Judge Issues Arrest Warrant For Bikram Yoga Founder Image courtesy of Bikram Yoga
If you’ve ever done hot yoga, you’ve probably heard at least in passing of Bikram Choudhury, founder of the international Bikram yoga empire. While more than 650 studios worldwide teach his technique, Choudhury himself is on the lam, teaching in Mexico while a judge in California has issued a warrant for his arrest.
Choudhury is no stranger to the law. In 2013, the Los Angeles district attorney ultimately declined to bring charges against Choudhury over sexual assault allegation because it didn’t have enough evidence or eyewitnesses to bring a prosecutable case. However, by Feb. 2015, six different women had filed lawsuits claiming Choudhury raped, assaulted, or groped them.

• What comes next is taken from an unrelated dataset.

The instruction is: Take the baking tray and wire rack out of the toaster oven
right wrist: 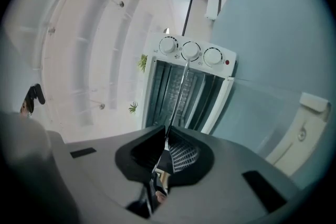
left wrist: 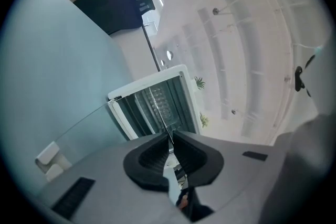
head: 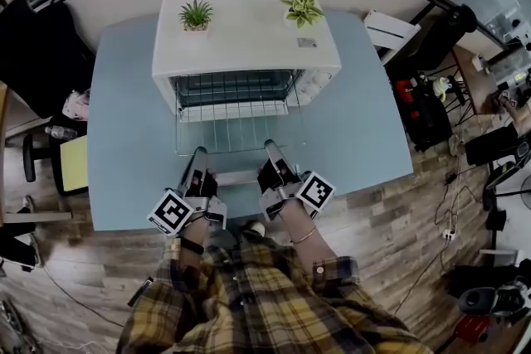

In Jan. 2016, one lawsuit ended with a jury ordering Choudhury to pay out $7.4 million to one of those women — the former head of legal and international affairs at his Los Angeles school, who said that not only had he harassed her and touched her inappropriately, but also that he had fired her suddenly when she refused to cover up an investigation into a rape claim.
The jury said she was owed $924,000 in compensation, as well as $6.5 million in punitive damages. Choudhury, however, has not made good.
So, the AP reports, a Los Angeles judge has issued a warrant for his arrest — and set his bail at $8 million.
No lawyers for Choudhury came to the hearing, the AP says. However, lawyers for the victim did.
As the ABC affiliate in Los Angeles reports, despite Choudhury’s claim that he’s basically broke, her legal team has been able to track at least 43 luxury vehicles and “other property” belonging to Choudhury.
He’s been busily moving the cars out of state despite a court order not to do so, the lawyers say, and they also have court orders in Nevada and Florida preventing him from shipping property out of warehouses in those states.
KABC also adds that a process server tracked Choudhury to Thailand, “where he reacted angrily.” He has evidently since returned to North America, and is teaching in Acapulco, Mexico.
Choudhury has a history of reacting poorly to rape and assault allegations, as when he sat for an interview with noted sports journalist Andrea Kremer for an episode of HBO’s Real Sports with Bryant Gumbel that aired in Oct. 2016.
The full episode is only available through HBO or its streaming service, but you can see a clip of Andrea Kremer’s interview with Choudhury here:
In the clip, Kremer asks Choudhury about several sexual assault claims that had been made against him, naming some women and then, then saying of them, “They felt sexually violated by you.”
You’d expect almost any interview subject to deny or downplay the claims — but even so, Choudhury’s response is extraordinary.
“Lie, lie, and lie,” he replies. “I don’t need to do that. If I need women, I can make a line. The most beautiful, famous, rich women in the world, if I have to sleep with women,” he adds, before claiming 5,000 women per day want to sleep with him and four different women have committed suicide because he turned down their offers of sex.
“You and that idiot are dumb to believe this trash,” Choudhury then tells Kremer.
“The women are trash?” Kremer asks.
“Yeah,” Chounhury replies vehemently. “I pick them from trash and give them life.”
The rest of the segment did not paint Choudhury in a better light either, the Huffington Post reported in October. Several different women said in detail how they felt that Choudhury’s celebrity, power, wealth, and ego put him in a position to take advantage of them. One described the details of her rape in detail to Kremer.
When Kremer asked Choundhury directly about one woman’s charges, he replied, “Of course not. I would never even piss on her face … she’s a psychopath,” before he ended the interview abruptly by telling Kremer, “You are nothing but piece of s**t psychopaths. Go home. This is over.”
According to KABC, three rape and assault lawsuits against him have been settled, and three more are pending.